Хотя я бы предпочла, чтобы это был дворец Аладдина. Я этого ему не сказала, но вопросы перестала задавать. Я могла дать нашему путешествию какие угодно названия. Мы видели не дюны Пиля, а устье Котора, а вон тот остров, где не ступала нога человека, это не мель Пино, а необитаемый остров в Тихом океане. И птицы, оставившие странные отпечатки на мокром песке, — это не чайки и кулики, а конечно же райские птицы. Он бросил якорь.
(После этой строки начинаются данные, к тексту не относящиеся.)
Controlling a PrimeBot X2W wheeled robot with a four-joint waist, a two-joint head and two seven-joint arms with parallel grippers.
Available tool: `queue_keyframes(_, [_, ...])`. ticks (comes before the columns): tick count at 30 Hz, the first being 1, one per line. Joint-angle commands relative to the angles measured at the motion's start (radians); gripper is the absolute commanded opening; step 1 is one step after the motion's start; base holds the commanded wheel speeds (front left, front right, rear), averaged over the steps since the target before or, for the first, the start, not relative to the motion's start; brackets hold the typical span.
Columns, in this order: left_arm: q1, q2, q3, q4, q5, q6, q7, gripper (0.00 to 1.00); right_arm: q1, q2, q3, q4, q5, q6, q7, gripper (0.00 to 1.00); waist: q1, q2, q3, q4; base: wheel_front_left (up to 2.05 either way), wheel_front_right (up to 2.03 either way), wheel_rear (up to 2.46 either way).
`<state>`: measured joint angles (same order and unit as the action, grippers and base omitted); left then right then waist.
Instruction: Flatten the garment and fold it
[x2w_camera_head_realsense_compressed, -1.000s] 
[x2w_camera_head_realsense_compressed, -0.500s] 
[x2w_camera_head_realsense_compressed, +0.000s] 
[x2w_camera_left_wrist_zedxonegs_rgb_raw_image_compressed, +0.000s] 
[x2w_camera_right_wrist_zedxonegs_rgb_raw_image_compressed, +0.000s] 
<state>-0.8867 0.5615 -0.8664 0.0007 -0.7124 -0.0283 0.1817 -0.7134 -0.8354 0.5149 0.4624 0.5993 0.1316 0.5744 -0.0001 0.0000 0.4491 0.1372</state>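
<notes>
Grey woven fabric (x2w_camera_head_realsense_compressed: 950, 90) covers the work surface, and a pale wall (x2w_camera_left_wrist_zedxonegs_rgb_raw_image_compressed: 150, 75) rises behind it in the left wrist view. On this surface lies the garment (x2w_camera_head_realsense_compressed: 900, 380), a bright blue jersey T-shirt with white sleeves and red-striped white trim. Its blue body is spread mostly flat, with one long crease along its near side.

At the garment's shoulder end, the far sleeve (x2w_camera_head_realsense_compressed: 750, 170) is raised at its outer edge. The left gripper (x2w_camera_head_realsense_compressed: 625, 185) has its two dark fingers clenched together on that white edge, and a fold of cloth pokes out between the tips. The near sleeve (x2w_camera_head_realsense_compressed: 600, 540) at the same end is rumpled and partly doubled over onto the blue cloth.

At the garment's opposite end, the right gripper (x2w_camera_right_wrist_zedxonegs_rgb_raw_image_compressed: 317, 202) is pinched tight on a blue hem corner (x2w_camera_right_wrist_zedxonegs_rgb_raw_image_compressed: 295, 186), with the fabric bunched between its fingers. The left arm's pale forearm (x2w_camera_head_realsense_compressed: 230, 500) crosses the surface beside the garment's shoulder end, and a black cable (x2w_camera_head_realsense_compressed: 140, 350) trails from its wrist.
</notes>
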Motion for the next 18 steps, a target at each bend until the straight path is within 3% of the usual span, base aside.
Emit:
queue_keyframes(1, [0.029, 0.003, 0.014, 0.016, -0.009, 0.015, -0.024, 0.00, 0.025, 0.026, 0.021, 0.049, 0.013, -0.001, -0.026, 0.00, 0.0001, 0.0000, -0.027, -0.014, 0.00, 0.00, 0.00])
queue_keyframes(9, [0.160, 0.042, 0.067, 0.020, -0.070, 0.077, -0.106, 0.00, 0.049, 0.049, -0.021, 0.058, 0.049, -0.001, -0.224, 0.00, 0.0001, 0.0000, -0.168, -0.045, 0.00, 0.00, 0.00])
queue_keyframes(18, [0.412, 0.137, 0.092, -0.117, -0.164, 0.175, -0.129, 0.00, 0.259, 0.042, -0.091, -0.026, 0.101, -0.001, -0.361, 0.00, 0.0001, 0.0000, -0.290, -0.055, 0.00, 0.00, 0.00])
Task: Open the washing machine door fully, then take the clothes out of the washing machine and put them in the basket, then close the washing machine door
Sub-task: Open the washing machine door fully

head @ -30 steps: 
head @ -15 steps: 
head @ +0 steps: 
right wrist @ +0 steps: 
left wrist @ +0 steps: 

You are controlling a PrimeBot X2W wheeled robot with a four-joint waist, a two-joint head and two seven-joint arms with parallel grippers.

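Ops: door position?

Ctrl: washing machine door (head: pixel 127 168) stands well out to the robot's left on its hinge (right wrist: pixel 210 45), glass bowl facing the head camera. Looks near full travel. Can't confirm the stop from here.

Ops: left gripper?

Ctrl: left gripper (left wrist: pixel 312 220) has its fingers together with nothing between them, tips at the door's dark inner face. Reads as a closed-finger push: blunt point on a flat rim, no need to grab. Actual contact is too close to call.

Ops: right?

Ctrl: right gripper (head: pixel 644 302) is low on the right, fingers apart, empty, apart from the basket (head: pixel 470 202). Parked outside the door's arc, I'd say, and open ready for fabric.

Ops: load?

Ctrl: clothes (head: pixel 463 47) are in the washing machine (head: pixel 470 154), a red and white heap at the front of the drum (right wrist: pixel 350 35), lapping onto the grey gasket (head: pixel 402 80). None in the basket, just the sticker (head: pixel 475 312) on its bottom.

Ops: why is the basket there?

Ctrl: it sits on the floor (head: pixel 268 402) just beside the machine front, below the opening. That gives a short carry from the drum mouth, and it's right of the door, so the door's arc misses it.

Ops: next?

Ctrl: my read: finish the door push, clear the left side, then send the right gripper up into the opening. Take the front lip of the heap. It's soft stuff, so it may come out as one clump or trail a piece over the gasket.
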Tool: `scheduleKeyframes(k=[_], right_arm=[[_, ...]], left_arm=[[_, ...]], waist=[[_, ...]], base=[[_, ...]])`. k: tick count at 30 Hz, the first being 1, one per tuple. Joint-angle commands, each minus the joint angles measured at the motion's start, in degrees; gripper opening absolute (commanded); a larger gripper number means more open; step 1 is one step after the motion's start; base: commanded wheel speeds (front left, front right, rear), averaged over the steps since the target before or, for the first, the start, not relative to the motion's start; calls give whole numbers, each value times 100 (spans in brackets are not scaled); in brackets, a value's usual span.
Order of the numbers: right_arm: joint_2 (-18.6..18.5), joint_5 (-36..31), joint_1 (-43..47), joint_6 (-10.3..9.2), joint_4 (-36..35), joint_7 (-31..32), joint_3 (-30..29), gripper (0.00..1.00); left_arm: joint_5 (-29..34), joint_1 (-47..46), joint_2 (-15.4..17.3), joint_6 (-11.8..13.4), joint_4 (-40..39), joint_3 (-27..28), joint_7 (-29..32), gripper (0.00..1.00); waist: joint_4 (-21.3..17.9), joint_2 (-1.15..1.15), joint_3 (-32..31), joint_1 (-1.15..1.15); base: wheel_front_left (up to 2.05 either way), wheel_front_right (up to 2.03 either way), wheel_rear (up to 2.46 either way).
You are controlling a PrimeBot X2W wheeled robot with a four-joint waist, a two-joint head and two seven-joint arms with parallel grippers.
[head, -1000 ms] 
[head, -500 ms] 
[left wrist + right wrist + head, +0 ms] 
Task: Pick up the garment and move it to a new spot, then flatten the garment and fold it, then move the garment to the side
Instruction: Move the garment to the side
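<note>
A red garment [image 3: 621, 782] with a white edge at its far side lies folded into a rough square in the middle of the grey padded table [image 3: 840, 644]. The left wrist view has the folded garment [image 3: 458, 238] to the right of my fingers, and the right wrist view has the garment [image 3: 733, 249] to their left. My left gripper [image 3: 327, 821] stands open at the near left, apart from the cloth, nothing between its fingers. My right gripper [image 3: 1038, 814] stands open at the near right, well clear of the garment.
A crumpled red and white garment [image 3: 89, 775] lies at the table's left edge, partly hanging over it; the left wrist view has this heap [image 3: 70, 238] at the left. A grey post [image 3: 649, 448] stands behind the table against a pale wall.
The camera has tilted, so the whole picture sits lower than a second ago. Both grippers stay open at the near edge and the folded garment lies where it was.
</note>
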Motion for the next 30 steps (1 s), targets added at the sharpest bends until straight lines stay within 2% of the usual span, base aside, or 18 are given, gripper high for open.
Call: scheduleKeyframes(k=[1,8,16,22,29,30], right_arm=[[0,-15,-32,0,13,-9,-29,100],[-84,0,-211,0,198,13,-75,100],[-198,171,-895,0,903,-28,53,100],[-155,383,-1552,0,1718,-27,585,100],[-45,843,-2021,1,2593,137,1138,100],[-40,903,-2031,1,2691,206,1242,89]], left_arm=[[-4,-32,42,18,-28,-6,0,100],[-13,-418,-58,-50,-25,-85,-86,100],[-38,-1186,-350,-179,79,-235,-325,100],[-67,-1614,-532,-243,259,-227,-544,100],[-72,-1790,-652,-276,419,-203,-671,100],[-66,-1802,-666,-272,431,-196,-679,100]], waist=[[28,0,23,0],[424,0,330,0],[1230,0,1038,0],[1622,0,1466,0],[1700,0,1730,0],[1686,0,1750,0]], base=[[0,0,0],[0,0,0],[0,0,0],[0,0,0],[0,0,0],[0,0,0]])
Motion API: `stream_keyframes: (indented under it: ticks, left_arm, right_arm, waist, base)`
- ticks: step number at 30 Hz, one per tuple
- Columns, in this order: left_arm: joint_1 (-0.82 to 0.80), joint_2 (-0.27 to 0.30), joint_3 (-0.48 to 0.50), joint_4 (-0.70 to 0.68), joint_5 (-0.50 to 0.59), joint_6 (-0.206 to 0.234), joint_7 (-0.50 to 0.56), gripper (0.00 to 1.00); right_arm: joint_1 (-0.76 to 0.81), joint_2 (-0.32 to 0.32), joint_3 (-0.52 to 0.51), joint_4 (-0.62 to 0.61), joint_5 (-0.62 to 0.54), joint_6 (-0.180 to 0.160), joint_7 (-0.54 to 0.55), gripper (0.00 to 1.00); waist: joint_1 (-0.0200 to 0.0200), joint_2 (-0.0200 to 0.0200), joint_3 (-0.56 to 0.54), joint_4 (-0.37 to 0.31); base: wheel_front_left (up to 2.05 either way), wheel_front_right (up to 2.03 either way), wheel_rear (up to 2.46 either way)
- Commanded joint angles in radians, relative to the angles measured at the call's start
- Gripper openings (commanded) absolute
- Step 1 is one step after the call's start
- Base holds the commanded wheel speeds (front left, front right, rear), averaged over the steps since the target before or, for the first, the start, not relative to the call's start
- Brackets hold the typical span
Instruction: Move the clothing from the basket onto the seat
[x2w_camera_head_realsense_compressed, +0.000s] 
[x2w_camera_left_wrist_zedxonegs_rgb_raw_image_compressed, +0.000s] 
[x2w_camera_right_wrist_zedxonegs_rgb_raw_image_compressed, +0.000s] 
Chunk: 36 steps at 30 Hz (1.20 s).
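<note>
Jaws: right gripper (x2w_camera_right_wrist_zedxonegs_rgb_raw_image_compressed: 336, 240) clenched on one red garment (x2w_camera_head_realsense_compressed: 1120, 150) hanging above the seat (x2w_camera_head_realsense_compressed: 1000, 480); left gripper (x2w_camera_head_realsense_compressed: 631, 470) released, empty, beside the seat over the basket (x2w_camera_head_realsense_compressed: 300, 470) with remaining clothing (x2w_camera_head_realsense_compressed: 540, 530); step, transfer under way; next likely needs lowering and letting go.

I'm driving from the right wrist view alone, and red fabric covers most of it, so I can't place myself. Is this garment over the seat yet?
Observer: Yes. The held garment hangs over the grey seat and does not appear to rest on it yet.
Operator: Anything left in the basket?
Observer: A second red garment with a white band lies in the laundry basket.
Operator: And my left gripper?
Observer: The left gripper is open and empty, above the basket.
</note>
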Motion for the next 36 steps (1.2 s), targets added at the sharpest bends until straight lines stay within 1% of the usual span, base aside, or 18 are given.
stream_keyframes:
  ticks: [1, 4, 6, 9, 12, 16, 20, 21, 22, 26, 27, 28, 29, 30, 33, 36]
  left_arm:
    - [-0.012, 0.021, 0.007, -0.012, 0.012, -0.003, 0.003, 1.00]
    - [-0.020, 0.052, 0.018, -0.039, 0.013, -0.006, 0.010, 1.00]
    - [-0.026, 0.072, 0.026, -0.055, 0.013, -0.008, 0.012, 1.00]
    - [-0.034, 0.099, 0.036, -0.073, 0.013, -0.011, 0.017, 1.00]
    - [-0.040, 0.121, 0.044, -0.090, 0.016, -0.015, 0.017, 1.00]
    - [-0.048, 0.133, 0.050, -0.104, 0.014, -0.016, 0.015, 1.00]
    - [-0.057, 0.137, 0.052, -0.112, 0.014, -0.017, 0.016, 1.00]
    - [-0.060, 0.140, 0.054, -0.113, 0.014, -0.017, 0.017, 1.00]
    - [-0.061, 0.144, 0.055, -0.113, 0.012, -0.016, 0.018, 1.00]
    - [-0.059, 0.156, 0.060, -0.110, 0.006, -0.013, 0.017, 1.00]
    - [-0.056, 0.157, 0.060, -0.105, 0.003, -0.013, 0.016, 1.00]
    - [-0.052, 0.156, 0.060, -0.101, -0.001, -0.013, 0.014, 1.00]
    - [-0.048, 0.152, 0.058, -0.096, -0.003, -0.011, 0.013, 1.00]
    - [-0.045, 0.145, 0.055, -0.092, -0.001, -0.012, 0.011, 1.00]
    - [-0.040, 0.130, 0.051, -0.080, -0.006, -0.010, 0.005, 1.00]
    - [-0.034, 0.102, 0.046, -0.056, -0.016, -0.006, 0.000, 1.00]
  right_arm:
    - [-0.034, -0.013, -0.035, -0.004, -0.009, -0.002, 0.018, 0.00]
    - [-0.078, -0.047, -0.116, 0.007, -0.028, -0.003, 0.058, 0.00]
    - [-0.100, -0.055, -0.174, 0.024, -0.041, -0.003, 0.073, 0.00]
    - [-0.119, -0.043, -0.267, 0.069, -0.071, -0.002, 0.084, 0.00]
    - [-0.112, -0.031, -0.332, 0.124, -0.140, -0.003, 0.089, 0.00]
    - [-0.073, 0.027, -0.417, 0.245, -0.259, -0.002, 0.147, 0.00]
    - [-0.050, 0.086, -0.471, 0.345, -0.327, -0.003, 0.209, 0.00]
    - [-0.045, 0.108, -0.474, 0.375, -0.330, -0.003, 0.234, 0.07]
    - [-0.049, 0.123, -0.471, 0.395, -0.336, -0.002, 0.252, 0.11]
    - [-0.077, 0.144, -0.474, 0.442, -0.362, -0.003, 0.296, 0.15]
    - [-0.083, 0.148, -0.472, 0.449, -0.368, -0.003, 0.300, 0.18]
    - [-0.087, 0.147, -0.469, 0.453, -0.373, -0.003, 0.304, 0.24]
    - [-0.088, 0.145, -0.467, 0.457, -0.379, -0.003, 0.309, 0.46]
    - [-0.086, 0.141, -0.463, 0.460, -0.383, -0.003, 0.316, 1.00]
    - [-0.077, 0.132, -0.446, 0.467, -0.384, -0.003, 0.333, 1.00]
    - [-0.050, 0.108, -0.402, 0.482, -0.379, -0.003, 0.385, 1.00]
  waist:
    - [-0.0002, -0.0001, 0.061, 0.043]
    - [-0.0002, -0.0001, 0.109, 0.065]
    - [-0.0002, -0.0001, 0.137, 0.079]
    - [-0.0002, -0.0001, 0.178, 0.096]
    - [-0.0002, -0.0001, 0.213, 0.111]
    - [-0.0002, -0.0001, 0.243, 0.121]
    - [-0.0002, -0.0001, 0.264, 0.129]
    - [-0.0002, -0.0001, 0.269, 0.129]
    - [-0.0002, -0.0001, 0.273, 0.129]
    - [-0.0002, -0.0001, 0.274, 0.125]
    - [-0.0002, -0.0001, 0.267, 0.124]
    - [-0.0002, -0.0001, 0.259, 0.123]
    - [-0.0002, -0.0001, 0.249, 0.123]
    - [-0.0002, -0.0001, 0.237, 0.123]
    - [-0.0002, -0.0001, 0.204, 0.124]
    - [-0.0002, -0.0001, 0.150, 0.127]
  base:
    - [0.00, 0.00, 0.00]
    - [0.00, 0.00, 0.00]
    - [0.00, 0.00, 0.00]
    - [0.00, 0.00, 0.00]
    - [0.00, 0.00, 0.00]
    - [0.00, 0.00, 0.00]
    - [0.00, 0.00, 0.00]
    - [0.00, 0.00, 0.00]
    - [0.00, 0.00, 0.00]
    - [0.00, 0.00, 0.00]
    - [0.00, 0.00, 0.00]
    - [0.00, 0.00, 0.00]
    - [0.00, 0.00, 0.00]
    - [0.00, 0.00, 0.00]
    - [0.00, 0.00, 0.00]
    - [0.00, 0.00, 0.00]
— Первая нырнешь, Креветка?
— Если хотите.
Я нырнула раз, нырнула два. И плавала, пока не устала. Он отплыл далеко, потом вернулся. Я не сводила с него глаз. Смотрела на его руки, которые работали, как мельничные колеса, на разрезавшую воду черную голову, на равномерно бившие по поверхности ноги. А теперь — на крышу. Мы лежим рядом, рука в руке.
— Дядя Бой.
— Что?
— Уже поздно. Небо меняет цвет.
— Тебе мерещится, Креветка.
— Вы думаете?
— Ты уже не чувствуешь себя счастливой со мной?
— О!
А вот и они. Их яхта красная, они устремляются к нам, мчатся на всех парах, все в них кипит, они неистовствуют. Вот я различаю зловещий серый костюм зловещего дяди Жаки и дымчатое платье тети Кати. Она терпеть не может всяких лодок, катеров и кораблей, а тут примчалась, чтобы первой обозвать меня чудовищем в надежде, что я заплачу. Не вижу розовых платьиц моих сестричек, наверное, они благоразумно сидят рядом с дядей Франком, который держит штурвал. Гранэ осталась с господином и госпожой де Жестреза на террасе под зонтом и придумывает оправдания для своего сына. «Понимаете, Маргарет, в нем есть что-то ребяческое, но сердце у него, ах, какое сердце!» Или же: «Нет, подумать только, какой все-таки выдумщик! Долли с ним не соскучится». Гиганты Жестреза хоть и принужденно, но все-таки смеются. «Он невероятно забавный». Или: «What a funny boy!» Я вижу Зузу Вардино, она у них сейчас за впередсмотрящего, вижу ее поднятую руку с указательным пальцем, направленным в нашу сторону. Ах ты, шпионка, гнусная шпионка! Рядом с ней Долли, воительница хочет получить свою добычу, прическа ее напоминает сейчас шлем норманнов во время битвы при Хастингсе. А ведь совсем недавно она вдруг показалась мне патетичной. Сейчас вид у нее смешной, если не сказать нелепый. Дядя Бой видит ее, видит их всех, он не шевелится, ждет лежа, когда варвары набросятся на наш корабль, он не отпускает моей руки, даже сжимает ее крепче, как бы прощаясь. Прощайте, мой свободный Бой, однако как же вдруг она постарела, ваша Креветка!
Сюзон
Ну вот, я сижу в машине «бэби-спорт» и лечу не знаю куда. Мсье Бой совсем забыл об осторожности, и сколько я ни говорю ему: не надо так гнать, мсье, он меня не слушает. И хоть бы руль-то держал как следует, так нет же: одной рукой держит руль, а другой гладит мне щеку, коленку, руку. Я не сопротивляюсь: какой смысл? Противные фары встречных машин, они меня пугают, а ему хоть бы что. Лишь бы не поехал к границе: у меня нет никакого желания слушать выстрелы и играть в поиски испанского беглеца, то ли раненого, то ли убитого. 15 августа в Саре было таким прекрасным. А как, интересно, у него в Аркашоне все прошло? Я его уже спрашивала, он не ответил, у него нет настроения разговаривать, лишь бы только не стал капризничать, а то ведь совесть у меня нечиста. Который час? Наверняка за полночь, мы уже долго едем. Где мы? Мне не удалось разглядеть название на дорожном указателе. Спокойно, Сюзон, все уладится. День-то разве не жаркий был сегодня? Думаешь, в комнатке твоей под крышей сейчас прохладно? Так что глоток свежего воздуха тебе никак не повредит. Нет, все равно, лучше бы сейчас лежать спокойно в постели и вспоминать, как прошел выходной, перед тем как описать его в письме к своим родным в деревню. Да и в машине можно начать вспоминать, не так страшно будет. Мария Сантюк. Ее платье. Разве не было оно красивым, ее черное платье в блестках с белой пикейной манишкой и брошью у самой шеи?